China nach dem Sturm
(China after the Storm), by Klaus Mehnert, published by
DVA Stuttgart, 1971; Published in English by Dutton as "China
Returns", 1972.
"Until recently, China was almost as unknown as the moon", Klaus
Mehnert writes in his introduction in 1971. Hard to imagine today,
China was entirely closed to foreigners during the Cultural
Revolution, and Mehnert was one of the first foreigner to
receive a visa and the permission to travel across the country.

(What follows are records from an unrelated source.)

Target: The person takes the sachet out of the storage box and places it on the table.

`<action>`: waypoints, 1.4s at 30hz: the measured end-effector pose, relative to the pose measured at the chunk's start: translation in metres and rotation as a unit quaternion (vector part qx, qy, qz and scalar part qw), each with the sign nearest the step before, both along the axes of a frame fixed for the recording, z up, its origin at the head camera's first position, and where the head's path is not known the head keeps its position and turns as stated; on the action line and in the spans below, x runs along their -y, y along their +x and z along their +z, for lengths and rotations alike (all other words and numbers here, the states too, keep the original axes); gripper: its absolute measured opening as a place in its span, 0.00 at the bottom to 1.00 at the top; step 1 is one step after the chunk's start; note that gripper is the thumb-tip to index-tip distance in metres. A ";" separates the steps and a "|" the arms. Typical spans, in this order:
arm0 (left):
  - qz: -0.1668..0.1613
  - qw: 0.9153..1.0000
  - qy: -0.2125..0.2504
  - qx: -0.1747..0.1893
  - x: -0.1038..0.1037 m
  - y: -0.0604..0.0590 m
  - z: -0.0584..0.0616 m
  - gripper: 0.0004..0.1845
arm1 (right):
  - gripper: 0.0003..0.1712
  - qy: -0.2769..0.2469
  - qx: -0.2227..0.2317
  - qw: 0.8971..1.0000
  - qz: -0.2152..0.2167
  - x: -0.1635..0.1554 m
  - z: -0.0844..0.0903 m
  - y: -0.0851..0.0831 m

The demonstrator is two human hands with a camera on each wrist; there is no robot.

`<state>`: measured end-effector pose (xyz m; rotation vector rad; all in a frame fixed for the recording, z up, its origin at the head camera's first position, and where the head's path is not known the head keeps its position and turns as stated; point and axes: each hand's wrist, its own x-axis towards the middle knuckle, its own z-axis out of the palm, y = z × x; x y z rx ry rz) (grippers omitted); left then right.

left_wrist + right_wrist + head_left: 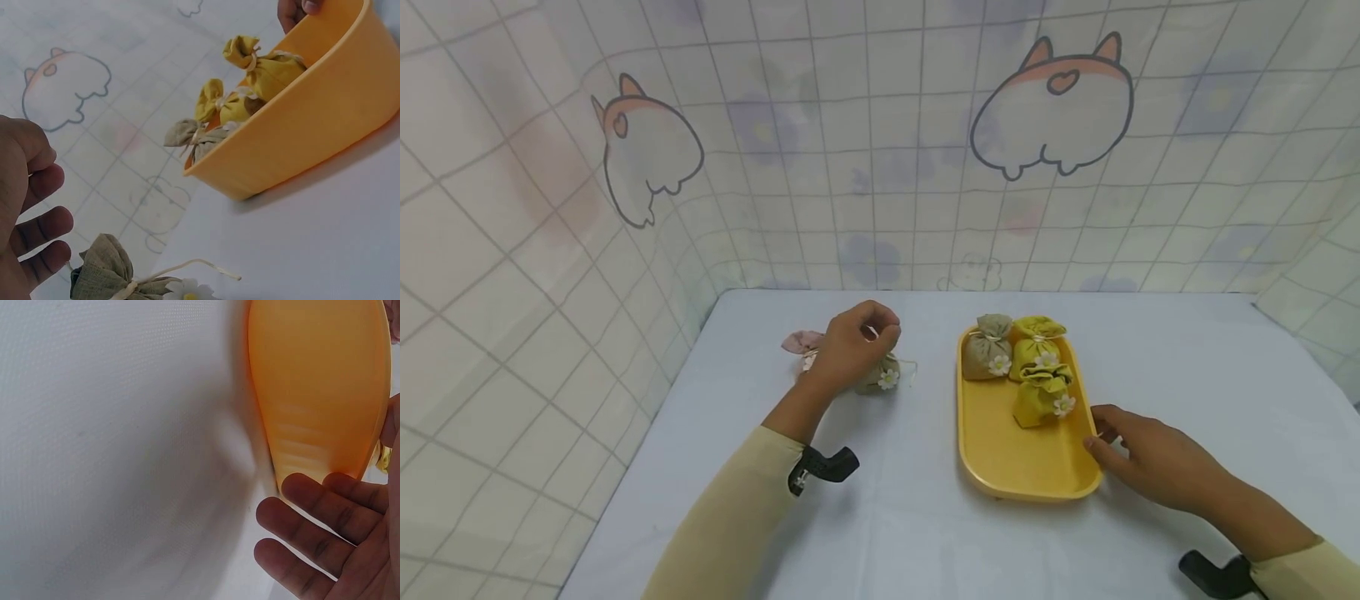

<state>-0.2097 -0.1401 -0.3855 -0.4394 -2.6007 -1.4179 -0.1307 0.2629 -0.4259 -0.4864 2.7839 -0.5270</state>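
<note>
My left hand (853,346) hovers over an olive cloth sachet (886,377) with a white daisy, which lies on the table. In the left wrist view its fingers (34,215) are loosely curled and stay apart from that sachet (115,275). A pink sachet (801,341) lies just behind the hand. The yellow tray (1022,475) holds a khaki sachet (987,347) and two yellow sachets (1037,340) (1043,398) at its far end. My right hand (1138,454) lies on the table, its straight fingers (312,506) against the tray's outer wall (319,381) and the thumb at the rim.
The white table (910,517) is closed in by tiled cartoon-print walls (880,167) at the back and on both sides. The near half of the tray is bare. A black wrist-camera mount (823,467) sits on each forearm.
</note>
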 end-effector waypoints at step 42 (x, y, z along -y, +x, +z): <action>-0.100 0.992 -0.066 0.033 -0.056 0.011 -0.008 0.09 | 0.34 -0.005 0.003 1.000 -0.003 0.000 0.000 0.001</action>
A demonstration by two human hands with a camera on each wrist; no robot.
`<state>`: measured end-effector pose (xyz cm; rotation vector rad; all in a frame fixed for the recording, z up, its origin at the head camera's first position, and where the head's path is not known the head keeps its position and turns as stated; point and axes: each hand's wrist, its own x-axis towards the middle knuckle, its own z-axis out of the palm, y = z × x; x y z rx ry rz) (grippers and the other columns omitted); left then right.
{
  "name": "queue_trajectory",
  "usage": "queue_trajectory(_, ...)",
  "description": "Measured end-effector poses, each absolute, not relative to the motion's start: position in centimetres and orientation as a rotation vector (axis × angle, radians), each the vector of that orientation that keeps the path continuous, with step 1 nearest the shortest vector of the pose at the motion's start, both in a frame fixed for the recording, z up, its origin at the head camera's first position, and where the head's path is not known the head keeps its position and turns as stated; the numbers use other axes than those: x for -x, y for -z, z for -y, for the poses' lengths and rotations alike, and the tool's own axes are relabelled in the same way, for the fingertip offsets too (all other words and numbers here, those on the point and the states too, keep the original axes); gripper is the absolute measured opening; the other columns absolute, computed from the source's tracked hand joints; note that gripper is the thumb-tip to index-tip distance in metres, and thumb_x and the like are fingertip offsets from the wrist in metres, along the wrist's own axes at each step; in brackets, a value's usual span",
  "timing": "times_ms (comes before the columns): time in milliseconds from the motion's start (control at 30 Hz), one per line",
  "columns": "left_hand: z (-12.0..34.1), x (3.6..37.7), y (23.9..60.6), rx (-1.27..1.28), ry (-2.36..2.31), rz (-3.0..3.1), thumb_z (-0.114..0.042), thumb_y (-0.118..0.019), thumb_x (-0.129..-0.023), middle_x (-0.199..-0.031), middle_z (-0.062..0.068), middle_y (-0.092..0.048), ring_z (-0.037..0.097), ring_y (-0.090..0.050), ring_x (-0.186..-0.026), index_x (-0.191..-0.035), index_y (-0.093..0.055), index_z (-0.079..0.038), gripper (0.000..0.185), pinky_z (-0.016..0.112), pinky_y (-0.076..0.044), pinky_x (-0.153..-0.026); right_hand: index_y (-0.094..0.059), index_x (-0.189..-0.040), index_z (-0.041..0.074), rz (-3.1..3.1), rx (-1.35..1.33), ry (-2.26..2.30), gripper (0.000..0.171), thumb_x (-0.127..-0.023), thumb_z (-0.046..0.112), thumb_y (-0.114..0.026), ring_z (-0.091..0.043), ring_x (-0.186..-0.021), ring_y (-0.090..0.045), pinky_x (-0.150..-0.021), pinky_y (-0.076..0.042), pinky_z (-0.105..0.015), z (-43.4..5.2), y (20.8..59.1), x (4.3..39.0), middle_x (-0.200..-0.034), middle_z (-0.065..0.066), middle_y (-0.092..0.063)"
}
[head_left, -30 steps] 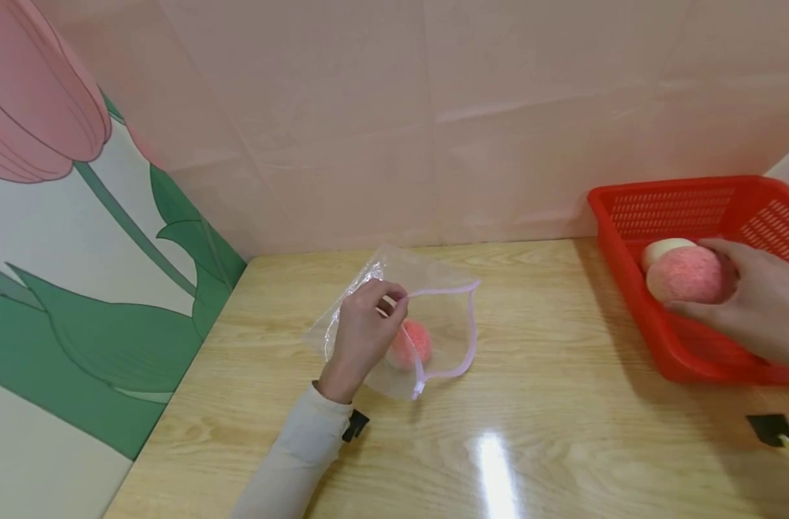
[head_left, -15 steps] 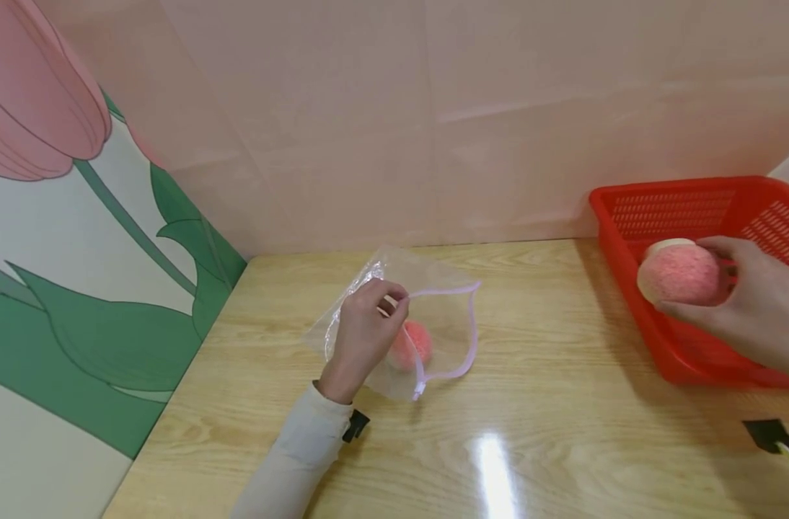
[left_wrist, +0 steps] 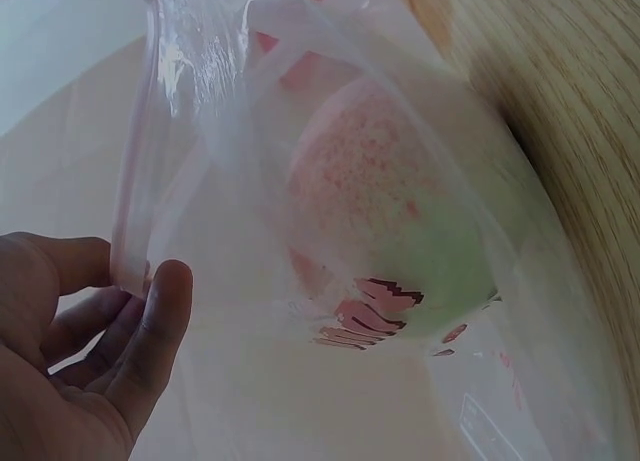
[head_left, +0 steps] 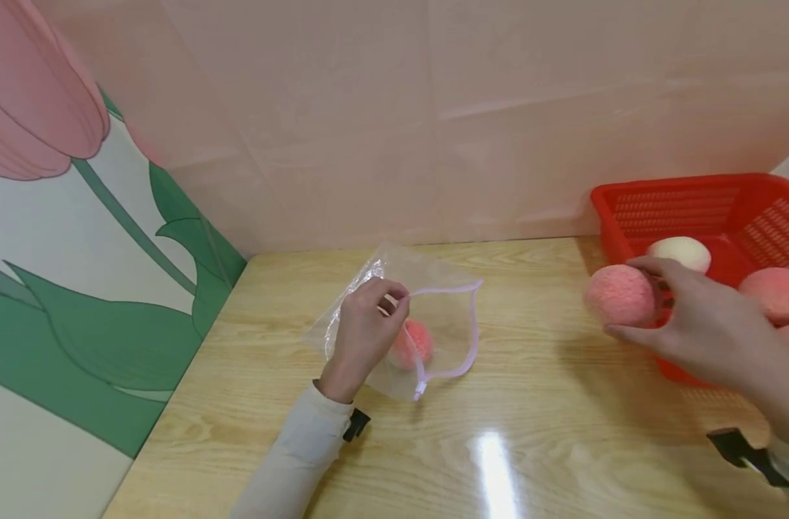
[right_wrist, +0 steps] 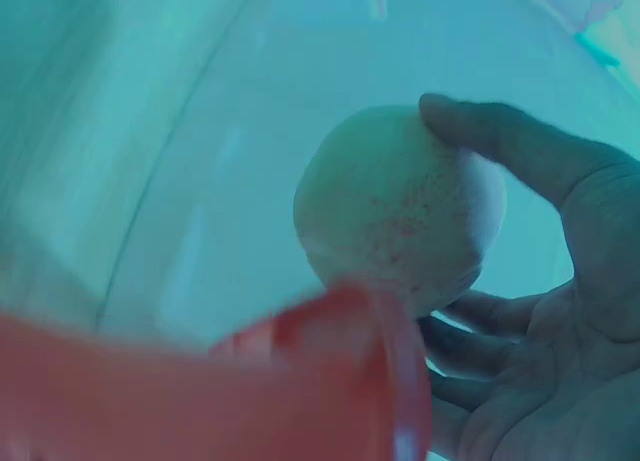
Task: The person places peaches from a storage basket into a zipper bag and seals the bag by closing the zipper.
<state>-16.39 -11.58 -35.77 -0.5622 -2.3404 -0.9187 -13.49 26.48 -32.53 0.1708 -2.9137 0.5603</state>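
Observation:
My left hand pinches the opening edge of a clear plastic zip bag with a lilac rim and a small slider. Inside the bag lies a peach, pink in the head view; the left wrist view shows its pink and pale green skin through the film. My right hand holds another pink peach between thumb and fingers, over the left side of the red basket. In the right wrist view that peach looks pale with reddish speckles, and the basket wall covers its lower edge.
The red plastic basket stands at the right on the wooden table. It contains a cream-coloured rounded thing and more peaches, partly behind my right hand. A pinkish covered wall rises along the table's back edge.
My right hand has carried the peach left, from inside the basket to its left rim, uncovering the cream-coloured thing and other peaches. My left hand and the bag have stayed put.

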Motion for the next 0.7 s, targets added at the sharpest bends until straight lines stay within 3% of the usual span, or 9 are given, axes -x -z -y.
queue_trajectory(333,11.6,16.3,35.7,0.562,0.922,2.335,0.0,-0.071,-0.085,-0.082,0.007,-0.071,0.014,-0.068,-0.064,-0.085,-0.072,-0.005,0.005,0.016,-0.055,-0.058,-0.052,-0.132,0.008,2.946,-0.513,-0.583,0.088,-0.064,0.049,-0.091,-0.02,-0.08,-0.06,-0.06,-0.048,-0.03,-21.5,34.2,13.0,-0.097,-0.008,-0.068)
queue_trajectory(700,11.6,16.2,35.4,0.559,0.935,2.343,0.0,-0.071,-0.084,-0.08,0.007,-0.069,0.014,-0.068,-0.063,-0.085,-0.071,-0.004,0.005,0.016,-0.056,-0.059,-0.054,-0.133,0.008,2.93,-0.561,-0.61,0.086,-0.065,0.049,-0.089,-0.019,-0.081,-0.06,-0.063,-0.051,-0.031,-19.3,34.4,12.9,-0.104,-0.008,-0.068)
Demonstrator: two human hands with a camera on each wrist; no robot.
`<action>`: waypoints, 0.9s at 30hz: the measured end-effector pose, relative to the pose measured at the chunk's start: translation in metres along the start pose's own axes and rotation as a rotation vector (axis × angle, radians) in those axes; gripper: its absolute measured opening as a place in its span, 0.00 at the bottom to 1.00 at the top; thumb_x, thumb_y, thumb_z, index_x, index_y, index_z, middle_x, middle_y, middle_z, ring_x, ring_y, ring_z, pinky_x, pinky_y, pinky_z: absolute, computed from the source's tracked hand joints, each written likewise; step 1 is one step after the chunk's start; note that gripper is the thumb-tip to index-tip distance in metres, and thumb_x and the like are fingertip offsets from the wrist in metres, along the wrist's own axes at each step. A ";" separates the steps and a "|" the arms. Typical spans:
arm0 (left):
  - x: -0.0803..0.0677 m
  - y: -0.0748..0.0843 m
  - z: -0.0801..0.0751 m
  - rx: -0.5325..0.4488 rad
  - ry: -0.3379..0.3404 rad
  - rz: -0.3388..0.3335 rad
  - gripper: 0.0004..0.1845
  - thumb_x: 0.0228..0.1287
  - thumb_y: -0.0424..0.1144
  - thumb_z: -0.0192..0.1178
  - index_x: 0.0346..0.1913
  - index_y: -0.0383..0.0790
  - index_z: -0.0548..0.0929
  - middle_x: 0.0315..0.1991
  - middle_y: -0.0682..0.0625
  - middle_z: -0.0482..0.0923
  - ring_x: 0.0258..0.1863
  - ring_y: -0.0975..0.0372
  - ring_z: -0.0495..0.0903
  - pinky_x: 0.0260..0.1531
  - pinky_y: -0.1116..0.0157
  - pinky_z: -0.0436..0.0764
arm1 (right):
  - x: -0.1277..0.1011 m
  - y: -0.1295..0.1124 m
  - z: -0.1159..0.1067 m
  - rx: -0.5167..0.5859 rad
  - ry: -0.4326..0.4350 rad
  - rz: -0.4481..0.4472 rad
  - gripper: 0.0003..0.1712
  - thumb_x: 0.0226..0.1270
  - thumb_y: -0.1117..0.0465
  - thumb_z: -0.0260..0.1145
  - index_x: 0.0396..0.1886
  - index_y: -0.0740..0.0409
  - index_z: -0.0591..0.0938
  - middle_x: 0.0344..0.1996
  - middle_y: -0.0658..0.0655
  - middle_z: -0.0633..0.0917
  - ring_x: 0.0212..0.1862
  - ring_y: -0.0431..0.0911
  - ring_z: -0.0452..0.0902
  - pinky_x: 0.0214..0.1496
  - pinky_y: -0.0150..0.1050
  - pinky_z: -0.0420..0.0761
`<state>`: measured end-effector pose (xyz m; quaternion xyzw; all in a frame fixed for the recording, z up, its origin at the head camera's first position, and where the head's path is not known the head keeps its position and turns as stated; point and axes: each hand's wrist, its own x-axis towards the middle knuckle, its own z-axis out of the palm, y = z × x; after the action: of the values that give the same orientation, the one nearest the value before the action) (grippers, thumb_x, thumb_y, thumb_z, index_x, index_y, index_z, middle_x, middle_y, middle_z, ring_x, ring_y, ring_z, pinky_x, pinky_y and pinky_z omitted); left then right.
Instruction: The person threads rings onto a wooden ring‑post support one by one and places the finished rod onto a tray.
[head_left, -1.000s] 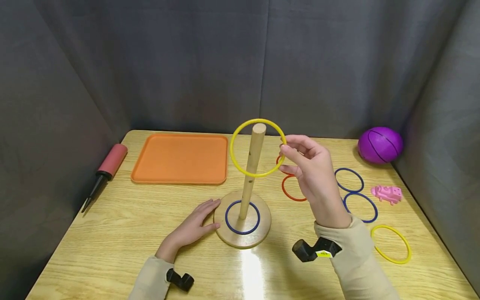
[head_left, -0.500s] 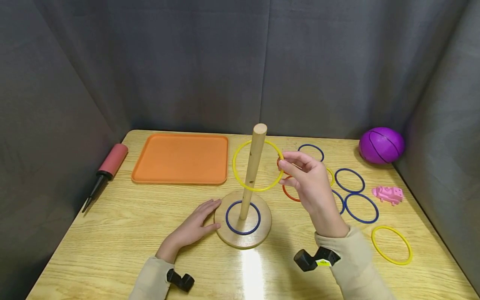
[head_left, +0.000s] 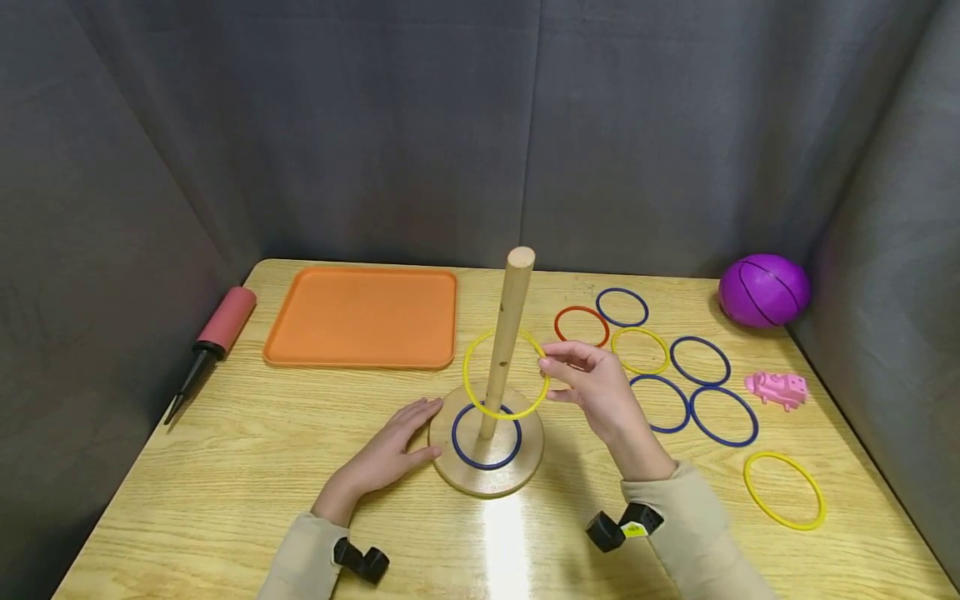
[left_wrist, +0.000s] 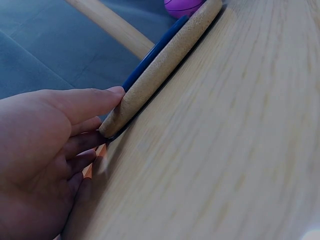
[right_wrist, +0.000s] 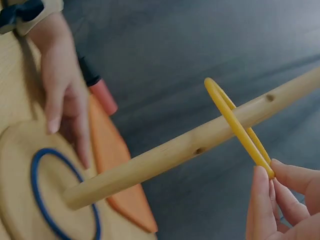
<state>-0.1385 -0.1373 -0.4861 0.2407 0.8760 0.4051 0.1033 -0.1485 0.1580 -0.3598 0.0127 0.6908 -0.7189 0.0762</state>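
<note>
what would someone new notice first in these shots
The wooden peg rising mid-table, with a yellow ring around it, pinched by the right hand. The left hand rests against the round base, where a blue ring lies. A purple ball sits at the far right corner.

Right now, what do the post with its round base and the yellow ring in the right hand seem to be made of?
The post and its round base look like pale unpainted wood: grain lines show, and small holes are drilled in the post. The yellow ring, pinched by the right hand, seems to be smooth plastic, thin and evenly coloured; it could also be rubber. The left hand touches the base's edge.
</note>
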 end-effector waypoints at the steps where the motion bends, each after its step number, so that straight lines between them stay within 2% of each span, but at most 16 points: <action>1: 0.000 0.000 0.000 -0.001 0.000 -0.002 0.38 0.67 0.48 0.60 0.75 0.42 0.59 0.76 0.41 0.55 0.77 0.46 0.48 0.72 0.40 0.53 | 0.002 0.005 0.000 -0.013 -0.004 0.007 0.08 0.64 0.67 0.66 0.38 0.51 0.86 0.30 0.44 0.82 0.36 0.36 0.80 0.33 0.31 0.85; 3: 0.000 -0.001 0.000 -0.002 -0.002 -0.007 0.38 0.67 0.49 0.60 0.75 0.42 0.59 0.76 0.42 0.55 0.77 0.47 0.48 0.72 0.40 0.53 | 0.005 0.013 0.000 -0.038 -0.015 0.022 0.09 0.64 0.67 0.66 0.43 0.60 0.85 0.30 0.44 0.82 0.36 0.36 0.80 0.33 0.32 0.85; 6: 0.000 -0.001 0.001 0.002 0.000 -0.008 0.38 0.67 0.49 0.60 0.75 0.43 0.59 0.76 0.42 0.55 0.77 0.47 0.48 0.72 0.41 0.54 | 0.008 0.024 0.001 -0.082 -0.046 0.031 0.16 0.65 0.68 0.66 0.49 0.72 0.81 0.30 0.43 0.82 0.35 0.35 0.79 0.32 0.31 0.85; 10: 0.000 -0.002 0.001 0.011 0.006 -0.004 0.38 0.67 0.48 0.61 0.75 0.43 0.59 0.76 0.42 0.55 0.77 0.46 0.49 0.72 0.41 0.54 | 0.012 0.039 0.002 -0.145 -0.098 0.040 0.20 0.65 0.70 0.64 0.52 0.80 0.76 0.30 0.43 0.81 0.33 0.34 0.77 0.31 0.29 0.84; 17: 0.000 -0.002 0.001 0.014 0.005 0.000 0.38 0.67 0.48 0.61 0.75 0.42 0.59 0.76 0.42 0.55 0.77 0.46 0.49 0.72 0.41 0.54 | 0.020 0.062 0.005 -0.249 -0.118 0.045 0.17 0.64 0.71 0.64 0.49 0.79 0.79 0.30 0.48 0.83 0.31 0.35 0.78 0.32 0.33 0.85; 20: 0.000 -0.002 0.001 0.006 -0.001 -0.003 0.38 0.67 0.47 0.60 0.75 0.42 0.59 0.76 0.42 0.55 0.77 0.46 0.49 0.72 0.40 0.54 | 0.023 0.070 0.006 -0.274 -0.113 0.072 0.15 0.63 0.71 0.65 0.47 0.77 0.80 0.29 0.52 0.84 0.26 0.37 0.79 0.29 0.33 0.85; 27: 0.000 -0.002 0.000 0.000 -0.006 -0.007 0.37 0.67 0.47 0.60 0.75 0.42 0.58 0.76 0.42 0.54 0.77 0.47 0.48 0.72 0.41 0.54 | 0.030 0.080 0.009 -0.356 -0.126 0.086 0.14 0.63 0.70 0.66 0.46 0.76 0.82 0.28 0.54 0.84 0.21 0.37 0.77 0.27 0.34 0.84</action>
<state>-0.1389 -0.1379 -0.4876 0.2390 0.8764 0.4041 0.1072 -0.1668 0.1440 -0.4425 -0.0165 0.7999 -0.5806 0.1511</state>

Yet, this was not his first visit to China; he had visited it
several times from 1929 to 1957, and spend World War II as
university teacher in Shanghai. He was an established scholar of
the socialist countries when he took off for a month-long visit
in 1971.
The account of his journey provides a unique immediacy
of experiences, observations and conversations with people with
and without power. They are set in the context of the evolution
of the socialist regime under Mao Tse-Tung (who was still alive),
including the Great Leap Forward, the centrally coordinated
push for industrialization, and the Cultural Revolution.
|
Mr
China: A Memoir, by Tim Clissold,
published by Harper, 2004.
Tim Clissold was involved in some of the first
foreign investments in China in the mid 1990s: When China opened
up for financial investors, he toured the country in search of
investable firms, and set up joint ventures. He recalls his
experience of the years 1993 to 1999 in a most vivid way,
telling of companies and people that went through the most
remarkable transformations. As a foreign investors with an
office in Beijing yet not on the ground in the provincial towns
of his investments, he experienced many dramas of fights over
control of the businesses that his company thought they owned,
only to find their investments disappearing like quicksand.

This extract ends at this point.